SAM MENDES
Bil’s rating (out of 5): BBBB
USA/United Kingdom, 2009. Focus Features, Edward Saxon Productions, Big Beach Films, Neal Street Productions, Twins Financing. Screenplay by Dave Eggers, Vendela Vida. Cinematography by Ellen Kuras. Produced by Peter Saraf, Edward Saxon, Marc Turtletaub. Music by Alexi Murdoch. Production Design by Jess Gonchor. Costume Design by John Dunn. Film Editing by Sarah Flack.
Maya Rudolph and John Krasinski are approaching one of life’s most dangerous adventures—parenthood. Well into their pregnancy, the couple are devastated when his free-wheeling parents (Jeff Daniels, Catherine O’Hara) announce that they have decided to finally follow their dreams, selling their house and moving to Europe. This leaves our heroic duo feeling like they have no roots; they only moved to this town to be near their family, and now that they’re on their own they decide to try a variety of locations in order to discover where they truly belong.

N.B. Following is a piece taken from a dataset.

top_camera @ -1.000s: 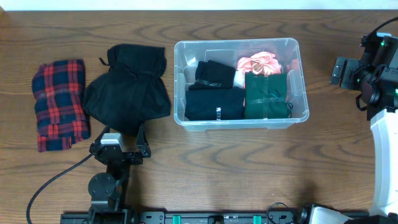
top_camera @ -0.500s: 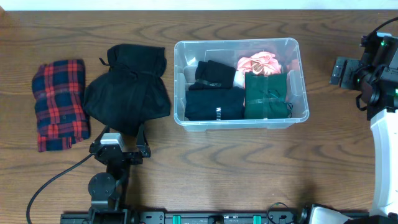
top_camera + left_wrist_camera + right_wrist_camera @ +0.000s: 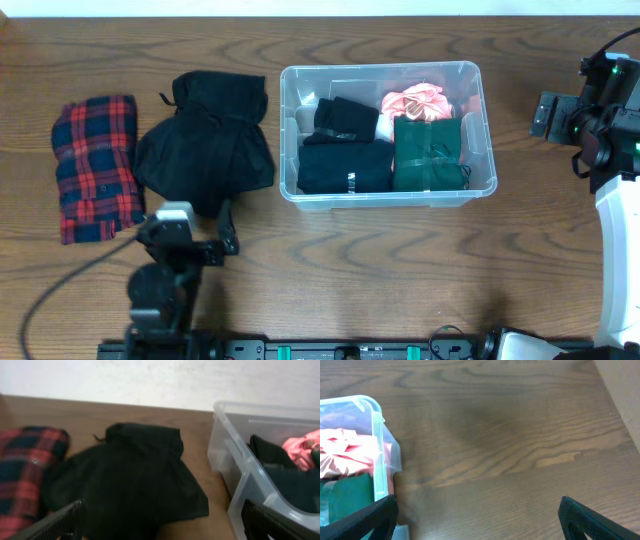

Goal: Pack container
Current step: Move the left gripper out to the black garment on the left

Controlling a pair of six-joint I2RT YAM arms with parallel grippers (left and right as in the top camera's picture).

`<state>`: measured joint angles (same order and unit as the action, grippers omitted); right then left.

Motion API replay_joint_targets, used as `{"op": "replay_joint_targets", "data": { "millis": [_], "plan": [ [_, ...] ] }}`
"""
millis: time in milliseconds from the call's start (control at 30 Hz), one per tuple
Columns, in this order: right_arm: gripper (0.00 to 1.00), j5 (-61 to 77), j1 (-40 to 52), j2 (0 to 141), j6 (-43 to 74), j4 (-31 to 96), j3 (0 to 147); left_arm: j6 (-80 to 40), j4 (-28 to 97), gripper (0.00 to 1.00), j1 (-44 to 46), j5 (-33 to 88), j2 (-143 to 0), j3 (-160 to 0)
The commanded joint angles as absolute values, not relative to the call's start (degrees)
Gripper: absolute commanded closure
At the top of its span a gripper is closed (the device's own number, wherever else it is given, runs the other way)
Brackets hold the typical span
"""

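Both gaping empty: left gripper is sliding leftward by the black garment, perhaps the container's next item; right gripper is idling.

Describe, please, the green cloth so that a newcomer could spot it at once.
Find the clear container on the table. In its near right corner lies a folded cloth. It alone is dark green; its neighbours are black clothes and a pink bundle.
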<state>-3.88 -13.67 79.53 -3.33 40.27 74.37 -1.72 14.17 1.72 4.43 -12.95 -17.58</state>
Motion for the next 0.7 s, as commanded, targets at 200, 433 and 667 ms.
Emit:
{"op": "replay_joint_targets", "data": {
  "millis": [200,433,667],
  "plan": [
    [0.01,-4.3,-14.0,78.8,-2.8,40.3,74.8,7.0,33.3,0.02,1.8,-0.9,-48.7,-58.4],
    [0.01,-4.3,-14.0,78.8,-2.8,40.3,74.8,9.3,58.4,0.02,-2.5,-0.5,-78.1,-89.3],
    [0.01,-4.3,-14.0,78.8,-2.8,40.3,74.8,9.8,61.1,0.02,-6.9,-0.7,-91.7,-97.7]
  ]
}}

Their journey takes them all over the continent as they visit friends in Phoenix where a near-psychotic personality (a hilariously mouthy Allison Janney) frightens them immediately upon landing, then go to Rudolph’s sister in Florida, then visit a severely devoted New Age couple in Connecticut (Maggie Gyllenhaal, Josh Hamilton) who object to strollers because they “push” their children away from them, and college friends in Montreal (Chris Messina, Melanie Lynskey) who have made up for their inability to have biological children by adopting a whole slew of them.
Sam Mendes takes a welcome break from directing overly stylized, gooey dramas to make a fresh, fun little comedy about a couple of modern-day Dorothy Gales: these two need to find out that if it isn’t in their own backyard, they never really lost it to begin with. The conclusion is a bit too neat and tidy, smug with its own sense of poignant satisfaction, but the performances are all so appealing that you cannot help but be charmed by it. The time goes by effortlessly with this one.